Time series of the lapse rate for all the 10-min data pairs available. Values below 0 denote unstable conditions dominated by convection, while values higher than 0 suggest a stable ABL.

Citation: Journal of Atmospheric and Oceanic Technology 41, 7; 10.1175/JTECH-D-23-0127.1

3) Stability dependency

By analyzing the statistical measures shown in Fig. 12 and reported in Tables 10 and 11, it is possible to clearly identify an improvement in the DWL wind speed measurement with increasing atmospheric stability. It seems that both values for the bias and the statistical scatter decrease significantly when the atmosphere is stable. This behavior was somehow expected as it is well known that under these specific conditions, the ABL is less active and tends to suppress turbulent motions, resulting in a reduction of the inhomogeneity and nonstationarity of the wind field being measured. However, the scatter is very close to the uncertainty of the UAS itself already in unstable conditions, while for a stable atmosphere, it is way lower. Due to this fact, it is not possible to prove the actual value for the scatter in stable conditions; however, it is plausible that even the uncertainty of the UAS would decrease if calculated only under stable atmospheric conditions. Therefore, the general behavior of these statistical measures is still considered valid.

Fig. 12.
Fig. 12.

Visual representation of the statistical measures of the atmospheric stability effect on wind speed and direction measurement for WL177.

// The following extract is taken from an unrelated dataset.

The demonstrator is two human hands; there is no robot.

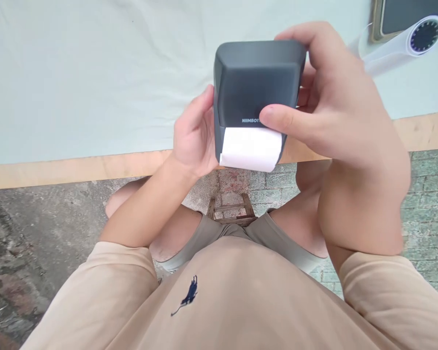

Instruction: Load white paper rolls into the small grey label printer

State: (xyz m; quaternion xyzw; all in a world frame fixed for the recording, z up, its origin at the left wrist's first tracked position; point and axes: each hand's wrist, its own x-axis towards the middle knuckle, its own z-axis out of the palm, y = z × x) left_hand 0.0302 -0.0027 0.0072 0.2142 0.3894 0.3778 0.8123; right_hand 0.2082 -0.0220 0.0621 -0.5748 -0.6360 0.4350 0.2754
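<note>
Both my hands hold a dark grey label printer (259, 85) marked NIIMBOT above the table's front edge. A strip of white label paper (251, 148) curls out at its lower end. My left hand (197, 131) grips the printer's left side, with the thumb along the edge and the other fingers hidden behind it. My right hand (336, 97) is closed around the right side. Its thumb presses on the front beside the lettering, and its index finger lies over the top right corner.
A pale cloth (95, 73) covers the table, which has a bare wooden edge (76, 169). At the back right lie a white handheld device with a round dark vent (425, 35) and a dark-screened object (410, 14). A wooden stool (237, 221) shows between my legs.
</note>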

Citation: Journal of Atmospheric and Oceanic Technology 41, 7; 10.1175/JTECH-D-23-0127.1

The wind-direction measurements also show a similar tendency for the statistical scatter. Regardless of the specific value difference between the bulk Richardson number and lapse rate, with stable conditions, the scatter is lower. The tendency is reversed when it comes to the bias where a slightly larger systematic difference is encountered in stable atmospheric conditions.

In conclusion, analyzing the atmospheric stability based on both bulk Richardson number and lapse rate shows that with increasing stability, the WL177 wind vector quality is increasing.

4. Conclusions and outlook

In the framework of the VALUAS project, three field campaigns (IOPs 1–3) during July 2020, June 2021, and November 2022 were carried out at the boundary layer field site Falkenberg, about 60 km southeast of Berlin, in flat but heterogeneous terrain.

The goal of the campaigns and the ongoing data analysis was the validation of Doppler wind lidar (DWL) systems using small uncrewed aircraft systems (UASs) with a special focus on the height range 100–500 m. The latter were operated by the University of Tübingen, while two DWLs running in different modes (WL143 and WL177) were operated by the German Weather Service [Deutscher Wetterdienst (DWD)]. In total, 146 research flights were performed with a typical duration of 1.5 h each. For this study, data from 73 flights were used.

The statistical analysis applied mainly consists of determining systematic differences (bias) B, scatter σ expressed by the root-mean-square difference, correlation coefficients R, and linear regressions in the scatter diagrams.

For both UAS–tower and UAS–DWL validation, the airborne-measured in situ data were subdivided and grouped in a way that data pairs (UAS vs DWL) were as much representative of the same air volume as possible. But of course, instruments like cup anemometers or DWL probe the atmosphere vertically from a fixed location, while aircraft operating on straight and level flight sections (legs) gives horizontal datasets at fixed altitudes. Thus, the two systems do not necessarily probe the same air mass. This factor was considered in the present study by a fetch angle α. For small to medium α (which represents more or less the crosswind share of the airborne measured in situ data), no significant effect on the statistics of both UAS versus tower and UAS versus DWL was found. For α > 40°, the fetch angle effect became noticeable and degraded the statistical agreement.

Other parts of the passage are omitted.